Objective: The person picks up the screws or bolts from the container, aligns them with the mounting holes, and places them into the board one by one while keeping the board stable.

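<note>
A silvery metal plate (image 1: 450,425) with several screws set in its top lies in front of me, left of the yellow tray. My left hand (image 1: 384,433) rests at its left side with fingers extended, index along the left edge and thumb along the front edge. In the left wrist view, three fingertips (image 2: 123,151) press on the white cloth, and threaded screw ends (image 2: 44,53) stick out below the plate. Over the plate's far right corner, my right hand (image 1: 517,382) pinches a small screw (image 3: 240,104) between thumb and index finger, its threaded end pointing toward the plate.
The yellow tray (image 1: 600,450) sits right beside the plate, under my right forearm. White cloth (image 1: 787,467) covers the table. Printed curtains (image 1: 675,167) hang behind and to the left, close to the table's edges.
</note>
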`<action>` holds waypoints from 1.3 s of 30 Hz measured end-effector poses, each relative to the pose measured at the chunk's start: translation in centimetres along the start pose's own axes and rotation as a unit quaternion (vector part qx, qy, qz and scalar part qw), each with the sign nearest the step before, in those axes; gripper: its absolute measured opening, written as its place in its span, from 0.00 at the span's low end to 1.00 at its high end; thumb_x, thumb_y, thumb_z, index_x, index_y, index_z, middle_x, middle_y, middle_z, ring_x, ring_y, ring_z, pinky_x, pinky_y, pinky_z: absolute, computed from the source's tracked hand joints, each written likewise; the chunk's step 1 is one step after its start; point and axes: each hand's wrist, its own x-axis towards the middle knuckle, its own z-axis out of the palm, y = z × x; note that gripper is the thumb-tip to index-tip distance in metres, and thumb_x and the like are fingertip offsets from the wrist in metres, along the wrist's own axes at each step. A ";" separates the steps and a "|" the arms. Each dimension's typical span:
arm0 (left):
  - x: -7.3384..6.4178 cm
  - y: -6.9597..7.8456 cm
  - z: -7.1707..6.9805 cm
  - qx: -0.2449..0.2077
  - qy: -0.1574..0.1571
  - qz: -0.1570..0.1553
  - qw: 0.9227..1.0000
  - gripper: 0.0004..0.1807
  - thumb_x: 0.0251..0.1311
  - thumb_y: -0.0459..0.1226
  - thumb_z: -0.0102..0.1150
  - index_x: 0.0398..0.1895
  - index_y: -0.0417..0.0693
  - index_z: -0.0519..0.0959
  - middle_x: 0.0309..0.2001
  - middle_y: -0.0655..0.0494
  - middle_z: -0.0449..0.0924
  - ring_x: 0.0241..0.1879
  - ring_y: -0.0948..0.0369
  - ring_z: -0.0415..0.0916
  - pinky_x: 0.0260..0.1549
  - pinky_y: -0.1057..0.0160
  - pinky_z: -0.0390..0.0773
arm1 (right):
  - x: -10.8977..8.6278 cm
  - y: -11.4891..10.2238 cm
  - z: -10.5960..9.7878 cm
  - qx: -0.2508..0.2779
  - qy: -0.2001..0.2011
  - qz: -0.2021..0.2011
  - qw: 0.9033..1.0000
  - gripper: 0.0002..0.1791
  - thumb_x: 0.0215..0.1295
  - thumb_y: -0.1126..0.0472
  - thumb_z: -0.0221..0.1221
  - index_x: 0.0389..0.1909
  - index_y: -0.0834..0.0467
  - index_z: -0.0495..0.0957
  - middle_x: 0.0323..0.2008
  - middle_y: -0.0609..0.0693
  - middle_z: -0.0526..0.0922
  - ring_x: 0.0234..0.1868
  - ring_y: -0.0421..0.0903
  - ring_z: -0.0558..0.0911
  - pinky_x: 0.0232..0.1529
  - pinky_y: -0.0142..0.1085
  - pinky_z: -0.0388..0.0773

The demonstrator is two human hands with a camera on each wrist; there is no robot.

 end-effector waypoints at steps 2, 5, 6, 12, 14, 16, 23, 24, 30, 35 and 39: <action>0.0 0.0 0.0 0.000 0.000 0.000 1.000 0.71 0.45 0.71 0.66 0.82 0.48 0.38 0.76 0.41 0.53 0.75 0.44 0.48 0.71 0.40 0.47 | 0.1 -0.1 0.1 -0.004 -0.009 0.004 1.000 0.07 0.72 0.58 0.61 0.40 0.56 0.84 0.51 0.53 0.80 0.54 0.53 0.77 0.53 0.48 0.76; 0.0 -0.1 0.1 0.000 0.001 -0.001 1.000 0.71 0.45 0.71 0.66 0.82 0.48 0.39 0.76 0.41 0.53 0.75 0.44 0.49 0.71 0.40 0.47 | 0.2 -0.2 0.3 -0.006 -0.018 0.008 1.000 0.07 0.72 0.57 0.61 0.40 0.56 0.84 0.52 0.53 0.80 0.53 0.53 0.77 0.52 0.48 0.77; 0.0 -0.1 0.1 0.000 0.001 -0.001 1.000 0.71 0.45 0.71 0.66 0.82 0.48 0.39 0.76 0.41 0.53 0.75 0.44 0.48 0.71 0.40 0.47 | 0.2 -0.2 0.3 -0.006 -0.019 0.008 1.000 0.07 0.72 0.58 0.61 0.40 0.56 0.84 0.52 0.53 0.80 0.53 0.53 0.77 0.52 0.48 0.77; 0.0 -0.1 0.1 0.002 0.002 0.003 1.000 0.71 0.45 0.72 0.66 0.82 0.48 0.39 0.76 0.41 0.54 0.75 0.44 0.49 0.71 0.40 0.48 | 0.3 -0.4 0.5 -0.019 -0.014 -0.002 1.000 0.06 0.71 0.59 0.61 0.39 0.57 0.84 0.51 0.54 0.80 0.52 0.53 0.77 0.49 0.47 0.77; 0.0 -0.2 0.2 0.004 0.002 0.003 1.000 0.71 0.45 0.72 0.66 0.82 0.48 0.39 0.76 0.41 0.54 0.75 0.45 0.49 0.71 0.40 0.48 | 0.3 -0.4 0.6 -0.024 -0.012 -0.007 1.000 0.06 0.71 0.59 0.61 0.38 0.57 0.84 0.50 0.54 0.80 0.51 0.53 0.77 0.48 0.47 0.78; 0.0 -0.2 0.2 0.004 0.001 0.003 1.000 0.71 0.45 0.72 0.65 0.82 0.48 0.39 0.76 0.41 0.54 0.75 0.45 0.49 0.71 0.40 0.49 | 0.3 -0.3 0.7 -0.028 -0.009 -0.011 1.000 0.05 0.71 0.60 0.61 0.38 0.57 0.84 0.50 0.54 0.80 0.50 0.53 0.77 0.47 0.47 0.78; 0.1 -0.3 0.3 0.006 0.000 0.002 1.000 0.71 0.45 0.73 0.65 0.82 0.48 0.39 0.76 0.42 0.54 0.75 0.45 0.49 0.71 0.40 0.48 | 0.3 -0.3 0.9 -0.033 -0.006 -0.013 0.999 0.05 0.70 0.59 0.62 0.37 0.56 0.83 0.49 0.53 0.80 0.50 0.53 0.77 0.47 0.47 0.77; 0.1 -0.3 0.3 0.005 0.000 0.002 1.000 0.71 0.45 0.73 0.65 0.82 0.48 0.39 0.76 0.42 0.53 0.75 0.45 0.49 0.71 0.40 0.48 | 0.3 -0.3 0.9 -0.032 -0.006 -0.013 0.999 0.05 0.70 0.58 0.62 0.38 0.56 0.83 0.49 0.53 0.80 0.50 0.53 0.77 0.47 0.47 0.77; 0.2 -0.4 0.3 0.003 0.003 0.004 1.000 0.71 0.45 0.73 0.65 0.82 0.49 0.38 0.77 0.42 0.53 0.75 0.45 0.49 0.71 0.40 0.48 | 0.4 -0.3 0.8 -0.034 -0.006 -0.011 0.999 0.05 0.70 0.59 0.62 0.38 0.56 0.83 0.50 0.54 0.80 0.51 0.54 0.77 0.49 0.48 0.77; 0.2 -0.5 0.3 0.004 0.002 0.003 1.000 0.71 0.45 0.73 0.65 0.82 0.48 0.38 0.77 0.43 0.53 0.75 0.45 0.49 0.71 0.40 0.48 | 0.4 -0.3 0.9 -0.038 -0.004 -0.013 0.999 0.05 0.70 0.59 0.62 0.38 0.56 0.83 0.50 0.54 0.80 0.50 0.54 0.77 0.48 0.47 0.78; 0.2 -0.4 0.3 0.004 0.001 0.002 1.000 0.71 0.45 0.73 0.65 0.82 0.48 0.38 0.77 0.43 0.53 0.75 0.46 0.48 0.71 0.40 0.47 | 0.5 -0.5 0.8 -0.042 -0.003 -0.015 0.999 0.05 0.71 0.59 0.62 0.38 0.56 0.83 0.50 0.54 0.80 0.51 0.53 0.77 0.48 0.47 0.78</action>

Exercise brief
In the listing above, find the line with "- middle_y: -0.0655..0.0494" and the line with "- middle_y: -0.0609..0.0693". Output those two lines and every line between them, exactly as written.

Task result
  - middle_y: -0.0655..0.0494
  - middle_z: -0.0449..0.0924
  - ring_x: 0.0241..0.1879
  - ring_y: -0.0948..0.0369
  - ring_z: -0.0415..0.0916
  - pinky_x: 0.0260..0.1549
  - pinky_y: -0.1057..0.0160
  - pinky_z: -0.0390..0.0773
arm1 (right):
  - x: -10.8977..8.6278 cm
  - y: -11.4891..10.2238 cm
  - z: -10.5960..9.7878 cm
  - qx: -0.2508..0.2779
  - qy: -0.2001..0.2011
  - qz: -0.2021..0.2011
  - qw: 0.9033..1.0000
  - gripper: 0.0002..0.1791
  - thumb_x: 0.0215..0.1295
  - thumb_y: -0.1126..0.0472
  - thumb_z: -0.0221..0.1221
  - index_x: 0.0389..0.1909
  - index_y: -0.0834..0.0467
  - index_z: -0.0495..0.0957
  - middle_x: 0.0323..0.2008
  - middle_y: -0.0609..0.0693

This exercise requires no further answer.